Les civils ne doivent pas être assujettis « aux actes ou aux menaces de violence dont le but principal est de répandre la terreur parmi la population civile » et doivent être à l’abri des attaques sans discrimination. Les forces militaires doivent restreindre leurs attaques à des « objets » ou des biens qui ont un objectif militaire précis. Les habitations, les lieux de culte, les champs de culture, les usines de traitement de l’eau et d’autres installations qui assurent la subsistance des non-combattants ne doivent pas être endommagés pour les fins d’une opération militaire[18].De plus, les combattants doivent « […] faire tout ce qui est pratiquement possible pour vérifier que les objectifs à attaquer ne sont ni des personnes civiles, ni des biens de caractère civil, et ne bénéficient pas d'une protection spéciale […] », « pour éviter […] ou réduire au minimum les pertes en vies humaines, les blessures aux personnes civiles et les dommages » en s'abstenant de lancer une attaque susceptible de produire de tels résultats[19].



[1] « L’opération ‘Plomb durci’ : vingt-deux jours de mort et de destruction ».  Amnesty International, MDE 15/015/2009, juillet 2009, p. 1

[2] Ibid.  Amnesty affirme : « Ces attaques constituent une violation de dispositions fondamentales du droit international humanitaire, et notamment l’interdiction des attaques directes contre des civils et des biens civils (principe de distinction), des attaques sans discrimination ou disproportionnées, et des sanctions collectives. »

[3]  « Israël a utilisé du phosphore blanc dans des zones civiles de Gaza ».  Amnesty International. 19 janvier 2009.

[4]   Roth, Kenneth. « The Incendiary IDF ».  Human Rights Watch. 22 janvier 2009.

[5]   Garlasco, Marc. « Rain of Fire » Human Rights Watch. 25 mars 2009.

[6]   “Israël a utilisé du phosphore blanc dans des zones civiles de Gaza ».  Amnesty International. 19 janvier 2009.

[7]   Hass, Amira. « Gaza Burn Victims Exhibit Signs of Possible Phosphorous Wounds ». Ha’aretz. 15 février 2009.

[8]   « L’opération ‘Plomb durci’ : vingt-deux jours de mort et de destruction ».  Amnesty International, MDE 15/015/2009, juillet 2009, p. 31

[9]   « Precisely Wrong: Gaza civilians killed by Israeli Drone-Launched Missiles ». Human Rights Watch.. 30 juin 2009, p.4.

[10]   Ibid.

[11]   Ibid.

[12]   Garlasco, Marc.
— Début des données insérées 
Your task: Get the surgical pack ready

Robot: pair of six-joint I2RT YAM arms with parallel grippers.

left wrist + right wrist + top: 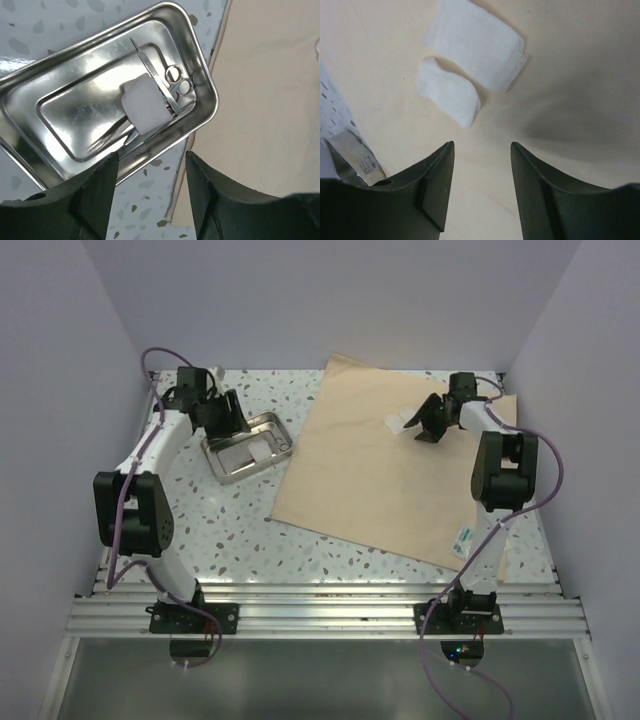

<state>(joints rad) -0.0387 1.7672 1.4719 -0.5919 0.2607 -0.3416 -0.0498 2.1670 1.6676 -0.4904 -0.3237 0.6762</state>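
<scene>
I hold L jaws half-open, empty, over shiny rectangular metal tray (75,115); R jaws same above white gauze squares (475,42), prob. next pick.

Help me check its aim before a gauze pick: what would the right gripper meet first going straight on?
The right gripper would likely meet bare sheet, just beside the smaller gauze; depth is unclear.

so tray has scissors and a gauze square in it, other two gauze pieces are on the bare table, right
Wrong spot: the right wrist view shows the two gauze pieces lying on the wrap sheet. The tray contents are right.
</scene>
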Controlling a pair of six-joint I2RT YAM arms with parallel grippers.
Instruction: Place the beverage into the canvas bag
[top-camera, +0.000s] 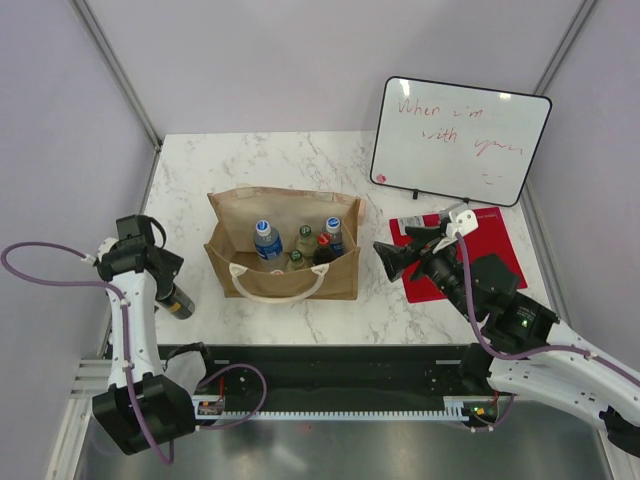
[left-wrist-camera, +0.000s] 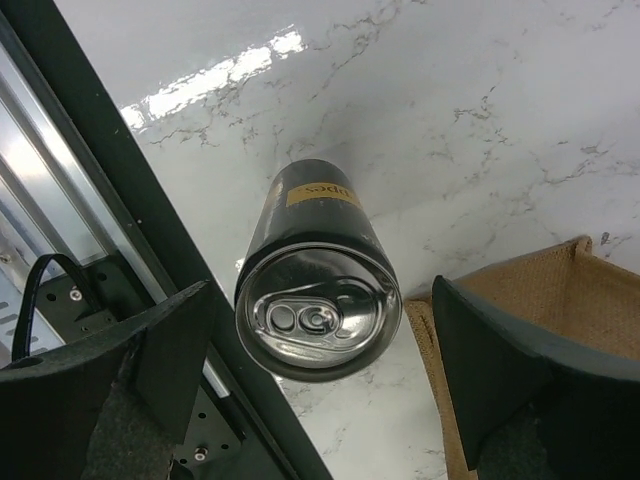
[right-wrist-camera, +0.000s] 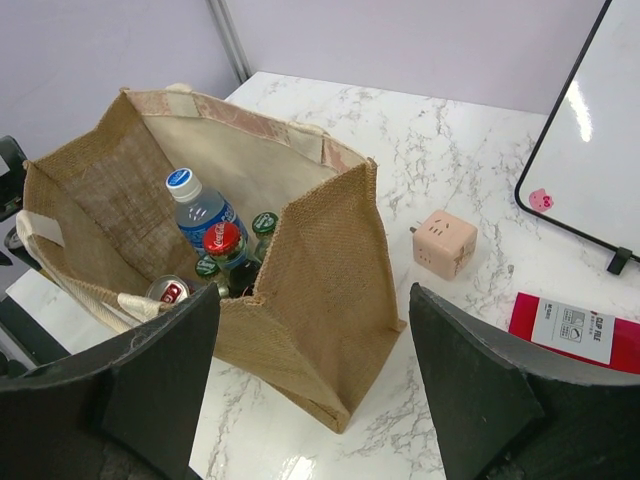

Conversation téléphonique. 18 juin 2009.

[13]   Whitaker, Raymond. « Tungsten Bombs Leave Israel’s Victims with Mystery Wounds ».  The Independent. 18 janvier 2009

[14]   « Outcry Over Weapons Used in Gaza ». Al Jazeera. 19 janvier 2009

[15]   Garlasco, Marc. Conversation téléphonique. 18 juin 2009.

[16]   « Human Rights in Palestine and Other Occupied Territories: Report of the United Nations Fact Finding Mission on the Gaza Conflict ». ONU. 15 septembre 2009, p. 253.

[17]   Hass, Amira. « Is Israel Using Illegal Weapons in Its Offensive in Gaza? ». Ha’aretz, 11 mars 2009.

[18]   Protocole additionnel aux Conventions de Genève (Protocole I). Articles 51-54.

[19]   Ibid., Article 57 1, 2 (a. i-iii, b.).